RexOps / Rex

Rex, the friendly automation framework
https://www.rexify.org
717 stars 223 forks source link

Rex::Commands::Sync excludes are poorly handled #1597

Open bbrtj opened 1 year ago

bbrtj commented 1 year ago

Describe the bug

There are two issues with sync_up and sync_down commands regarding excluded files and directories:

  1. Excludes are looked at too late, after calculating md5 of all files in the directory (recursively). This means a lot of time is spent doing meaningless work, for example like calculating md5 of all node_modules which are often excluded anyway.
  2. Excludes work well only when a flat file is excluded. Excluding nested files or whole directories does not work as one would expect from using tools like gitignore.

Expected behavior

  1. There's absolutely no need to calculate md5 sums of excluded files, as those will be thrown away unused.
  2. I can't grasp how the excluded directories currently work, but I would expect I have to pass a full path to a file which I want excluded, minus any wildcards.

How to reproduce it

  1. Have a large directory alongside your files
  2. Try syncing up with the directory excluded

Code example

sync_up 'my_dir', 'my_remote_dir', {
  exclude => ['directory_name'],
};

Additional context

No response

Rex version

(R)?ex 1.14.2

Perl version

This is perl 5, version 36, subversion 0 (v5.36.0) built for amd64-freebsd

Operating system running rex

FreeBSD 13.2 (amd64)

Operating system managed by rex

FreeBSD 13.1

How rex was installed?

cpan client

ferki commented 1 year ago

There are two issues with sync_up and sync_down

Then I would recommend opening two separate GitHub issues ;) I'm OK treating Nr. 1 as a bug, but Nr 2. definitely feels like a new feature. History shows they tend to need different details, reasoning, discussion, timelines, etc., and bundling is rarely the simplest way to track them.

I propose focusing on the "superfluous checksumming of excluded files" bug in this issue, and when that's done we'll see if it's best to bundle the rest of the ideas here, or to split that off into its own discussion and solution.

bbrtj commented 1 year ago

@ferki I can chop off fixing how excludes work from the PR, but then I will not deliver as detailed tests for sync_up/down with excludes. I just don't get them, apart from excluding a single flat file. Will that do?

Also, I think making excludes work like gitignore should not be considered a new feature. I mean, it is a functional change, but the current system is underwhelming and straight up confusing to use - and I tried for several hours before doing the refactor. I consider it a bugfix.

mrmuskrat commented 1 year ago

It seems to me that sync_down's excludes should work the same as sync_up and allow excluding directories.

ferki commented 1 year ago

It seems to me that sync_down's excludes should work the same as sync_up and allow excluding directories.

@mrmuskrat: yes, I agree in principle :+1: I didn't look into deeper implications on the actual implementation side yet, though.

ferki commented 1 year ago

@ferki I can chop off fixing how excludes work from the PR, but then I will not deliver as detailed tests for sync_up/down with excludes. I just don't get them, apart from excluding a single flat file. Will that do?
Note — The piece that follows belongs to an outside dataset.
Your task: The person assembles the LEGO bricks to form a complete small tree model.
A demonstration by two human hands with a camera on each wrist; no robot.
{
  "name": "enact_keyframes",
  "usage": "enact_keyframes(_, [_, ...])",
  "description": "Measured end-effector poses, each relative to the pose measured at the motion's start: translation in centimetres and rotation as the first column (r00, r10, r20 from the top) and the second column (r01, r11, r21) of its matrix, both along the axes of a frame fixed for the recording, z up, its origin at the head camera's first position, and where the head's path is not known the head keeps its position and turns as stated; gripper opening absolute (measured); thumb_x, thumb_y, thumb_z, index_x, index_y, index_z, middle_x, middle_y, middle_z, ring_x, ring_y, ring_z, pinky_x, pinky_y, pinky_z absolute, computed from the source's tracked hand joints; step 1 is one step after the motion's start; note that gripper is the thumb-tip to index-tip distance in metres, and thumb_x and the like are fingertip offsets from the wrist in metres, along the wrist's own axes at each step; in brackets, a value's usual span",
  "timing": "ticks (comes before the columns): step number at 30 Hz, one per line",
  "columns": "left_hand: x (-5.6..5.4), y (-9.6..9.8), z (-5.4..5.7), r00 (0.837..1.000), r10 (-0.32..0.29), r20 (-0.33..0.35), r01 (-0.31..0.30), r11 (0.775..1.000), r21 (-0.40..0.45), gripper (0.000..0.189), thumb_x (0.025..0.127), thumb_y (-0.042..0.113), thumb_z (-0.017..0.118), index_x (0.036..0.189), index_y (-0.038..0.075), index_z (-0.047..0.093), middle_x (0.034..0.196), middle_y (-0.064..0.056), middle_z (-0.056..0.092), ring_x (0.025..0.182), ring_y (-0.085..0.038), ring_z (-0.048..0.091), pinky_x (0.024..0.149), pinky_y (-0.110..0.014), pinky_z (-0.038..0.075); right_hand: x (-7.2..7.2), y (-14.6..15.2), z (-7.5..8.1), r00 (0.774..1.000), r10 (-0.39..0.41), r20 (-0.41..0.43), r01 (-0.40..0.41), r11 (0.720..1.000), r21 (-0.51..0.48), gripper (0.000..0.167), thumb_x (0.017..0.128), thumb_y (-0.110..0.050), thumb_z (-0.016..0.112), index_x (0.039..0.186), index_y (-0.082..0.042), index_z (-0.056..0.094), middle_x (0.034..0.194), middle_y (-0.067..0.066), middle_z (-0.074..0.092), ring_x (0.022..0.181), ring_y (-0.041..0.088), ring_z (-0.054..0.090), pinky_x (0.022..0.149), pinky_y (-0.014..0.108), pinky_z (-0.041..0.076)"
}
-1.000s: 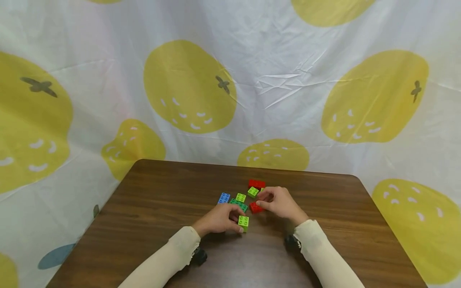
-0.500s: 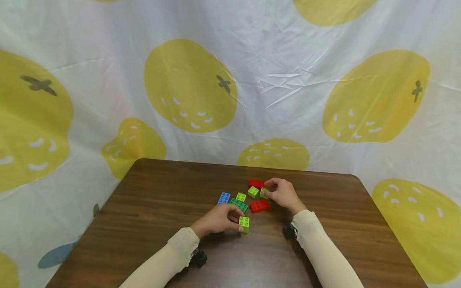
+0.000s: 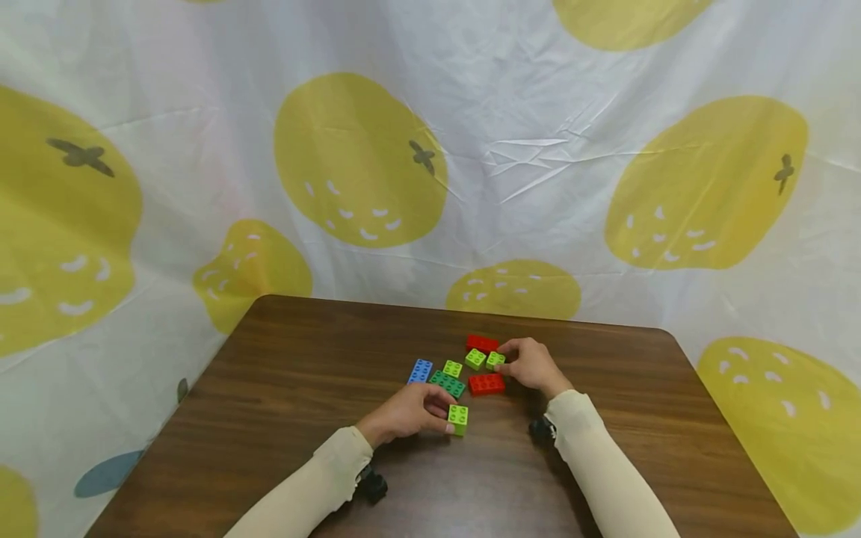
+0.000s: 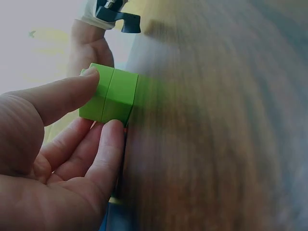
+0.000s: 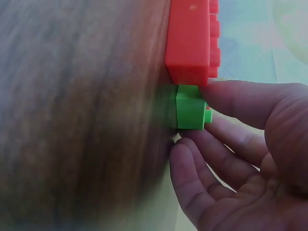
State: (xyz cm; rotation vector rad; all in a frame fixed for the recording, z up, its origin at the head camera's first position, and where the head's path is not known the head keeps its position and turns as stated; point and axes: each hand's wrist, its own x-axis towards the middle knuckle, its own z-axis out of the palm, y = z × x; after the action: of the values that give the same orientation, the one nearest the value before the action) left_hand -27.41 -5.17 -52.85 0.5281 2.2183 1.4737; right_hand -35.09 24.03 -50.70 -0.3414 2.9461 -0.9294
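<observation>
My left hand point(image 3: 410, 411) pinches a stack of two lime green toy bricks point(image 4: 109, 94) between thumb and fingers, low over the table. The seam between the two bricks shows in the left wrist view. Farther back on the right, my right hand point(image 3: 534, 365) has its thumb and fingers around a small lime green brick point(image 5: 191, 108) on the table. A red brick point(image 3: 486, 384) lies just in front of this hand, and looms close beside the thumb in the right wrist view. Another lime green brick point(image 3: 474, 359) lies just left of the right hand's brick.
A second red brick point(image 3: 482, 343) lies at the back of the group. Beyond the left hand are a dark green brick point(image 3: 448, 383), a lime green brick point(image 3: 453, 368) and a blue brick point(image 3: 420, 370). A fruit-patterned cloth point(image 3: 511, 202) hangs behind the brown table point(image 3: 323, 344).
My right hand has moved back from the front red brick, which now shows fully, to the small lime green brick. The left hand keeps its stack in nearly the same place.
</observation>
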Motion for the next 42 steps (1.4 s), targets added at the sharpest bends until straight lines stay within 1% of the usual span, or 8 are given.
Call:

Looking at the current tests around syncing functionality, I find them to be in a quite poor state. There's no Rex::Commands::Sync tests at all yet, and t/rsync.t has several perlcritic violations. However the scope and expected results are highly similar (if not identical).

Based on that, I would certainly start with fixing that before attempting to change anything about the code. I would probably approach further work on these topics something like the following:

  1. Preparation work:
  1. Add proper sync tests:

Note that that up until this point is about covering the existing code with tests, against current expectations. The sync code is ~10 years old, we certainly don't want to accidentally break it. It's also certainly interesting to find any bugs against original expectations that may have been hidden so far due to lack of test coverage.

The goal is to reach a state where it is safe and simple to express new expectations by new test code.

  1. Change the behavior

In fact, I started some of this work locally as an exploration of possibilities, but I haven't progressed too much yet. I might revisit the branch and try to push it somewhere for reference on initial work (so that part does not need to be duplicated by someone else).

Also, I think making excludes work like gitignore should not be considered a new feature. I mean, it is a functional change, but the current system is underwhelming and straight up confusing to use - and I tried for several hours before doing the refactor. I consider it a bugfix.

It is a quite old part of the codebase, without any test coverage, and which was added as an escape hatch for situations when rsync is not available. I'm certain that we should past mistakes right sooner or later by adding proper tests before touching the legacy core code in any way, and before looking at how to improve it.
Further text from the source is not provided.